# MACyber: Multi-Source Aligned Benchmark and Domain-Specific Large Language Model for Cybersecurity

> The MACyber project provides the MACyber-INT multi-source aligned cybersecurity benchmark dataset and the MACyber-12B domain-specific large language model, covering seven key areas: network traffic, IoT, system logs, DNS, Web security, vulnerability intelligence, and threat intelligence. It offers a standardized toolset for evaluating AI models in the cybersecurity field.

- 板块: [Openclaw Llm](https://www.zingnex.cn/en/forum/board/openclaw-llm)
- 发布时间: 2026-05-26T09:45:26.000Z
- 最近活动: 2026-05-26T09:49:35.710Z
- 热度: 159.9
- 关键词: 网络安全, 基准测试, 大语言模型, 威胁情报, RAG, AI安全, 漏洞检测, 入侵检测
- 页面链接: https://www.zingnex.cn/en/forum/thread/macyber
- Canonical: https://www.zingnex.cn/forum/thread/macyber
- Markdown 来源: floors_fallback

---

## Introduction / Main Floor: MACyber: Multi-Source Aligned Benchmark and Domain-Specific Large Language Model for Cybersecurity

The MACyber project provides the MACyber-INT multi-source aligned cybersecurity benchmark dataset and the MACyber-12B domain-specific large language model, covering seven key areas: network traffic, IoT, system logs, DNS, Web security, vulnerability intelligence, and threat intelligence. It offers a standardized toolset for evaluating AI models in the cybersecurity field.

## Original Author and Source

- **Original Author/Maintainer:** qcydm
- **Source Platform:** GitHub
- **Original Title:** MACyber: Multi-Source Aligned Cybersecurity Benchmark (MACyber-INT) and Large Language Model (MACyber-12B)
- **Original Link:** https://github.com/qcydm/MACyber
- **Publication Date:** May 26, 2026

## Project Overview

MACyber is a comprehensive open-source project focused on the cybersecurity domain, consisting of two core components: the MACyber-INT benchmark dataset and the MACyber-12B large language model. The project aims to address the lack of standardized evaluation tools for AI models in cybersecurity, providing researchers and practitioners with a structured framework for evaluating security intelligence data.

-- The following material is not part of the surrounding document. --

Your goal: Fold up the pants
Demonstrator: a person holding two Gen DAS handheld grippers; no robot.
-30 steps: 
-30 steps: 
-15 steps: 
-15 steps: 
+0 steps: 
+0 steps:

In today's digital age, cybersecurity threats are becoming increasingly complex, and traditional rule-based security systems struggle to handle new attack methods. Large language models have great potential for applications in cybersecurity, but there is a lack of targeted benchmarks to assess their real capabilities. The MACyber project fills this gap by constructing a comprehensive evaluation system covering seven key security areas through multi-source data alignment.

## Benchmark Architecture

The MACyber-INT benchmark dataset includes 31 datasets, organized into seven high-level security domains:

## Seven Key Security Domains

1. **Network Traffic Security**
   Covers threat detection at the network communication level, including scenarios like abnormal traffic identification and intrusion detection.

2. **IoT Security**
   Addresses the specific security needs of IoT devices and evaluates models' capabilities in IoT threat identification.

3. **System Log Security**
   Discovers potential security incidents and abnormal behaviors through system log analysis.

4. **DNS Security Threat**
   Focuses on attack detection at the DNS level, including DNS tunneling and DDoS attacks.

5. **Web Security Threat**
   Covers various attacks at the Web application level, such as SQL injection, XSS, CSRF, etc.

6. **Vulnerability Intelligence**
   Evaluates models' understanding of known vulnerabilities and their ability to identify new vulnerabilities.

7. **Threat Intelligence**
   Comprehensive threat information analysis, including attacker profiling and attack method identification.

## Data Schema Design

MACyber uses a structured JSON data schema, where each sample includes the following key fields:

- **Metadata (meta):** Contains category and subcategory information for data classification and retrieval
- **Feature Data (json):** Stores specific security features, such as network traffic features and log fields
- **Label Information (label):** Includes official threat labels and severity levels (Benign/Suspicious/Low/Medium/High)
- **Reasoning Process (reasoning):** Provides evidence chains and analysis logic, which is a key feature of MACyber
- **Response Recommendations (response):** Includes suggested disposal actions (No Action/Monitor/Block) and their justifications

This design not only provides a standard input-output format but also includes an interpretable reasoning process, making model evaluation focus not only on result accuracy but also on the rationality of reasoning logic.

## MACyber-12B Model

The project also provides the MACyber-12B large language model, which is specifically trained for the cybersecurity domain. This model includes two important components:

## CyberLoRA

A low-rank adapter optimized for cybersecurity tasks. By injecting cybersecurity domain expertise into the base large model, it enhances the model's performance on security-related tasks.